For SDF authorities in northeastern Syria, foreign Islamic State suspects may be a card to play, but they are also a massive burden.

“I think they will separate the foreigners and take them to Roj camp in Hassakeh (province). And after that, the SDF administration will try to make connections with governments that have people in this camp to take them back. This is what happened with some of the Chechens and some of the Uzbek people in 2018.” Morocco this month repatriated eight of its suspected fighters. 

When it comes to the local fighters, the SDF has previously negotiated with Arab tribes for the release of their members, entrusting them to the tribal leadership. It is unclear how many have been handed over, but Burjus believes the number to be in the thousands.

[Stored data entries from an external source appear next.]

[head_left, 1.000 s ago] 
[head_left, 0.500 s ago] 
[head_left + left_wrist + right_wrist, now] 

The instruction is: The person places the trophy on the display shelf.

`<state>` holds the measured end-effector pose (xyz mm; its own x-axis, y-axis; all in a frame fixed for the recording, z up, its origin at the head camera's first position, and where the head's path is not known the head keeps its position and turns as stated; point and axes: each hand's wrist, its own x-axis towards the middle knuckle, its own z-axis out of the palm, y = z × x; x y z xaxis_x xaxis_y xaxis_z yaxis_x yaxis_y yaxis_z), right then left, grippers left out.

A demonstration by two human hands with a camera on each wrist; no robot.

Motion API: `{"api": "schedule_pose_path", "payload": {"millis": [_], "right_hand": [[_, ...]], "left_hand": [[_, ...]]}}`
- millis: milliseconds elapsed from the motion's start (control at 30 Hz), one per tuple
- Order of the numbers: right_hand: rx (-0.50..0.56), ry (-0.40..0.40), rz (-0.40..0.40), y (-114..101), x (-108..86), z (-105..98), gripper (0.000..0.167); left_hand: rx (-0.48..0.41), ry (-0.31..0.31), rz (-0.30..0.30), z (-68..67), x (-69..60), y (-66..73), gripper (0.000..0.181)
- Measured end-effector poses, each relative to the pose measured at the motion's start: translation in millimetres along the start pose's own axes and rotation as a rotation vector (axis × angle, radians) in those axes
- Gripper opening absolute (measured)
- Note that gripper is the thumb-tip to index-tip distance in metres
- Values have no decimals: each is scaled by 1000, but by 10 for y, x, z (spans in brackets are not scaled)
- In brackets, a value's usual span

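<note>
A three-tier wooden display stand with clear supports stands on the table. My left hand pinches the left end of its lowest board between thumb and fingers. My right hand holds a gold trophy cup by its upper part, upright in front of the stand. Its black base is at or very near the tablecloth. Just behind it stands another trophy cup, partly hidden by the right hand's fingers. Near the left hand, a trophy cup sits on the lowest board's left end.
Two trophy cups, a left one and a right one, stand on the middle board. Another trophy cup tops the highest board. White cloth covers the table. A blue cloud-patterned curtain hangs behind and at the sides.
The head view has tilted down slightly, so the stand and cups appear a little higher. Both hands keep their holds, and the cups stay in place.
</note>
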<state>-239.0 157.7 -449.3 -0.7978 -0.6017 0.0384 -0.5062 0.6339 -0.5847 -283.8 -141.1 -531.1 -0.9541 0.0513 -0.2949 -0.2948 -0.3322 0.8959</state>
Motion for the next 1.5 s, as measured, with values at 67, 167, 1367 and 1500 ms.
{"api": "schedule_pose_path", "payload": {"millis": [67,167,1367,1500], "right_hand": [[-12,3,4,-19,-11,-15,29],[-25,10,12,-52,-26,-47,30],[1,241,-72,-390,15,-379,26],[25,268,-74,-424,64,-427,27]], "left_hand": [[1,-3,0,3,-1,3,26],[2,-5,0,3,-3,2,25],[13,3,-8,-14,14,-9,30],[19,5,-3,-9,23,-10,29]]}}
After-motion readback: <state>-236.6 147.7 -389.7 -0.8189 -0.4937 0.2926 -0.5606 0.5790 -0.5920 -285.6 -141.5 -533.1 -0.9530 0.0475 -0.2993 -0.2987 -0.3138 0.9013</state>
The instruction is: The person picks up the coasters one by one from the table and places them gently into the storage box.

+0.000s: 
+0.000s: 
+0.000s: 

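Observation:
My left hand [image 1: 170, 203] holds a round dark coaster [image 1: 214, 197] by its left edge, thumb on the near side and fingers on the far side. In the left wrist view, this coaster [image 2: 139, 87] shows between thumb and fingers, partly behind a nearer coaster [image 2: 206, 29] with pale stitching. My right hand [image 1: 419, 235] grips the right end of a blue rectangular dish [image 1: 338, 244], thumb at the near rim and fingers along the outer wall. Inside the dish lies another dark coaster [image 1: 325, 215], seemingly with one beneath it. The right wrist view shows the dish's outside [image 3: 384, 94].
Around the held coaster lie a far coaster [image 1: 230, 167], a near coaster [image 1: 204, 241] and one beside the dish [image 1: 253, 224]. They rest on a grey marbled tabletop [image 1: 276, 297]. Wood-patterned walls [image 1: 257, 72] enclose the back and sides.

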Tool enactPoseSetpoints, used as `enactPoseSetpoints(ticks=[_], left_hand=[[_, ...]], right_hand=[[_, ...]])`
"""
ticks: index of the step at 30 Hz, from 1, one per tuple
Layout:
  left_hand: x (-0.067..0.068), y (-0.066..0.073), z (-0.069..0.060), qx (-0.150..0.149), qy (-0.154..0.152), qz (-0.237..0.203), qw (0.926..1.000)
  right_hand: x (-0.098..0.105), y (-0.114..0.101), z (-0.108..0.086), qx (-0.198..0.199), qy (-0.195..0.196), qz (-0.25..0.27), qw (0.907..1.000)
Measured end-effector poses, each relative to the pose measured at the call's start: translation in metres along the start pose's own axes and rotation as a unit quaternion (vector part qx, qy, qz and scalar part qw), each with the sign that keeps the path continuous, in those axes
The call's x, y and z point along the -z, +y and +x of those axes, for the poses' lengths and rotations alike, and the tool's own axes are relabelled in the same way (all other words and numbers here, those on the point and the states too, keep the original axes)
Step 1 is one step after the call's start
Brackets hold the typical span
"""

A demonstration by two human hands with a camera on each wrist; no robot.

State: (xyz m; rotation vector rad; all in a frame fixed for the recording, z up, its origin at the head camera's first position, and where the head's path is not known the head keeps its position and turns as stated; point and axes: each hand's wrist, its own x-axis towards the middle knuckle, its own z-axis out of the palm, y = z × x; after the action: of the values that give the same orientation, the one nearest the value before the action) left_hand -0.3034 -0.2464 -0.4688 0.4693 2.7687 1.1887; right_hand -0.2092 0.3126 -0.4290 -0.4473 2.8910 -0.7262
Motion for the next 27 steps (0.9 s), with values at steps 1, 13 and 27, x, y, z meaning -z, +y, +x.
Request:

Yazda warns that without urgent measures, whether ad hoc trials or a special tribunal similar to the famous Nuremberg trials of the Nazis, those who perpetrated war crimes could be let off the hook.

“Why do criminals like Shamima (Begum) get the platform to even speak? Why don’t they put her directly in prison and then bring her to court?” Burjus asks. “There should be public trials for these people around the world so that people get the message.”

The justice advocate says Western perceptions of victory are misplaced and concerning. 

I’m traveling in Europe and they say, ‘That’s it, ISIS is defeated.’ But where are the hundreds of thousands of people who were believing in the ISIS message? 

“They are still on the land, and their ideology has not changed.”